Ahora se arrastra, admitiendo la culpa que más le conviene e implorando perdón. Ahora que ya no tiene la ventaja de la astucia sobre ese rebaño de crédulas del que se ha aprovechado durante años, ahora que todo su juego ha quedado al descubierto y que le toca pagar, quiere reintegrarse al redil como si nada hubiera sucedido. Pero hay unas cuantas cosas que ignora. Por ejemplo, que quien le escucha conoce bien los entresijos de su carácter, porque acoge en su propio interior una podredumbre semejante a la suya. La diferencia es que yo no soy tan descuidado, y ya me ocuparé de tomar todas las precauciones para no verme nunca como se ve él, afanándose sin tino y a destiempo en disimular su falta y en tratar de dar lástima.

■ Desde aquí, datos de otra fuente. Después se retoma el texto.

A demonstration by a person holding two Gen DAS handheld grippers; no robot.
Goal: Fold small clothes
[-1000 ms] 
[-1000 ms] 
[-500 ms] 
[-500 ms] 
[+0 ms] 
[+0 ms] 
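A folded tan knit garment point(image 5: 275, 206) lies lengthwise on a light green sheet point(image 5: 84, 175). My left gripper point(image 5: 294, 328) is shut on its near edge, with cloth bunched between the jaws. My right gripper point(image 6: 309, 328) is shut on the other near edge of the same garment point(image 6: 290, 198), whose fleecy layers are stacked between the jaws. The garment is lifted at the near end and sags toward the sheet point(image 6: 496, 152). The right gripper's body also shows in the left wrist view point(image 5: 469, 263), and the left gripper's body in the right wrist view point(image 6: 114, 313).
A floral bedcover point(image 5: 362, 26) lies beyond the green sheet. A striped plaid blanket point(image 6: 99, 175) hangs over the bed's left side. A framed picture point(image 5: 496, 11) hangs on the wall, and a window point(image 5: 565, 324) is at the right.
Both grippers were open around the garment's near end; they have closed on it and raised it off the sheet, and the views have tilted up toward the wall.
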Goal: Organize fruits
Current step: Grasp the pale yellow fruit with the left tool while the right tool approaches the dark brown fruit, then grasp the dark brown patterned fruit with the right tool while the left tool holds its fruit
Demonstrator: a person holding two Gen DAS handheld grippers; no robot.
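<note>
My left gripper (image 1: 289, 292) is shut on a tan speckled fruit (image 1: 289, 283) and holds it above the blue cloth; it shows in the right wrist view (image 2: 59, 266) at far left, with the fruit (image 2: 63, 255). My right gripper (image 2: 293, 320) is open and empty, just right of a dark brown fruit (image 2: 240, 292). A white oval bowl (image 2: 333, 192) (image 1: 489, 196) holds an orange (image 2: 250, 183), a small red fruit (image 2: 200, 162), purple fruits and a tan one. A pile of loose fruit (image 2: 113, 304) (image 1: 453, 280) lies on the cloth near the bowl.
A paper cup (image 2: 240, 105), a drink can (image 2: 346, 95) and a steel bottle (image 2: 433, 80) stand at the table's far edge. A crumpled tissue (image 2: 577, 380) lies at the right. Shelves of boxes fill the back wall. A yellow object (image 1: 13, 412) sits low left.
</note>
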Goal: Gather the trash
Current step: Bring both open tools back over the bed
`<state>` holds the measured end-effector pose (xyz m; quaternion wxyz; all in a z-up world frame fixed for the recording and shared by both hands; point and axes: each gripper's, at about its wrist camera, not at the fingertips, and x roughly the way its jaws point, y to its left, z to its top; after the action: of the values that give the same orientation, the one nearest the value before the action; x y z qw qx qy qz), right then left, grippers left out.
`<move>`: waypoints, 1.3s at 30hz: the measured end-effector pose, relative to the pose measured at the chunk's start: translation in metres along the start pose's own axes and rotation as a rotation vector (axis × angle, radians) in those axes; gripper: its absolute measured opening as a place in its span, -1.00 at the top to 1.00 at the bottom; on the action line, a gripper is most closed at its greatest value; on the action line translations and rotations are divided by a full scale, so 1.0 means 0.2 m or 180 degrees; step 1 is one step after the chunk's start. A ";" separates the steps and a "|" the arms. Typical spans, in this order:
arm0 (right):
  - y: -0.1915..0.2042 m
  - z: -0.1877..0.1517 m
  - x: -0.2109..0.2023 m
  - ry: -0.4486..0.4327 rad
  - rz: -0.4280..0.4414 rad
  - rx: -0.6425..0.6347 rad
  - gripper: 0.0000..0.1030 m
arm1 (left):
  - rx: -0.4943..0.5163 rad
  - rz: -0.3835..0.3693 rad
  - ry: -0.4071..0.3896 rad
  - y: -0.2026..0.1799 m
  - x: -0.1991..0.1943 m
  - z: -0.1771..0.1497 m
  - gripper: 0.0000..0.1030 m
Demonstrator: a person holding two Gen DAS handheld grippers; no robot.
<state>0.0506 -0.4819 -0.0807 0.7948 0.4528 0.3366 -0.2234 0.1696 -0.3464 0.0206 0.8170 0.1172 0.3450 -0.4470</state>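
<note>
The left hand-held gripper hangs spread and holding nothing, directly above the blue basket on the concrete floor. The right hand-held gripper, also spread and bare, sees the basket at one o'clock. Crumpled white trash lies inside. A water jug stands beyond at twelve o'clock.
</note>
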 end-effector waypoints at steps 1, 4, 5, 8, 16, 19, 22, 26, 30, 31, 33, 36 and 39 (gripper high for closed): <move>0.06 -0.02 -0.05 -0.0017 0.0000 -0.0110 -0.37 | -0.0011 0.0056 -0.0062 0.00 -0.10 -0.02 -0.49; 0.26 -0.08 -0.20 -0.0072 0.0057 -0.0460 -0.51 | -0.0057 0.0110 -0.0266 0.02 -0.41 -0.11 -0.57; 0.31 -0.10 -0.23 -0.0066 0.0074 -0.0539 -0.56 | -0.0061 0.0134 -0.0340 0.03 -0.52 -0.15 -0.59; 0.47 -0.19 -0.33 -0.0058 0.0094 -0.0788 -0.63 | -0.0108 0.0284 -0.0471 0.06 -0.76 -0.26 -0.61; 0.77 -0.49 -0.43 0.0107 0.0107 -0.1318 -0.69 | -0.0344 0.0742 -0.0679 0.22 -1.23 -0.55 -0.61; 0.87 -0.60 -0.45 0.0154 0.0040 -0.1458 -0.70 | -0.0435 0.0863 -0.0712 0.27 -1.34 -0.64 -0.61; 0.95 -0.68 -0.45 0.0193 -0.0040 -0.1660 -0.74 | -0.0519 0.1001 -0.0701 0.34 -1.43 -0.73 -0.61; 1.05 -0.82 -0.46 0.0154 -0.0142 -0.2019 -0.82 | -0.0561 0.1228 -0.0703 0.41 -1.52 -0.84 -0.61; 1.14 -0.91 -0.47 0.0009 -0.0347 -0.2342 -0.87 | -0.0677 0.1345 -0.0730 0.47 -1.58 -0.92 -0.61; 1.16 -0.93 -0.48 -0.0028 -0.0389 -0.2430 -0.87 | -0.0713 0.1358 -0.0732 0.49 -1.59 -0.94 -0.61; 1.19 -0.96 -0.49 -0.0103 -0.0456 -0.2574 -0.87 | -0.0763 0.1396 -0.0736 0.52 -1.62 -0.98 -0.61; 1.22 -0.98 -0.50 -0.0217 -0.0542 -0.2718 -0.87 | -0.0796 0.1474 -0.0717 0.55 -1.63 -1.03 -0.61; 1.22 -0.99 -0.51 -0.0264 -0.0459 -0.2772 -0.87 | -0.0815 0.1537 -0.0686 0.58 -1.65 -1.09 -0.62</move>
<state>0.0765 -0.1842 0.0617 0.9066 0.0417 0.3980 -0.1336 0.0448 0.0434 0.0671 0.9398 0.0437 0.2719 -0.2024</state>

Ignora también el fraile que se equivoca pidiéndome indulgencia para sus deslices, porque yo, que comparto su naturaleza, me mortifico y me castigo a diario por ella. No voy a compadecer en él justamente lo que desprecio en mí, la tara que me convierte en mi más encarnizado enemigo y represor. Antes bien, me indispone sobremanera hacia él la sensación de que sus actos y sus gestos me proporcionan un espejo en el que ver los míos propios. Soy así, detesto ser así y no deseo recordarlo más de la cuenta.

– Fray Francisco, así no -le advierto-. Por razones que no vienen al caso, os costará persuadirme de que vuestros errores carecen de importancia. Os sé pecador, como lo somos todos, pero además os sé infectado por el miasma de la herejía, que distingue a aquellos pecadores que tienen la soberbia de querer enmendarle la plana al mismo Dios y revocar sus leyes para no tener que aceptar la inferioridad de su condición.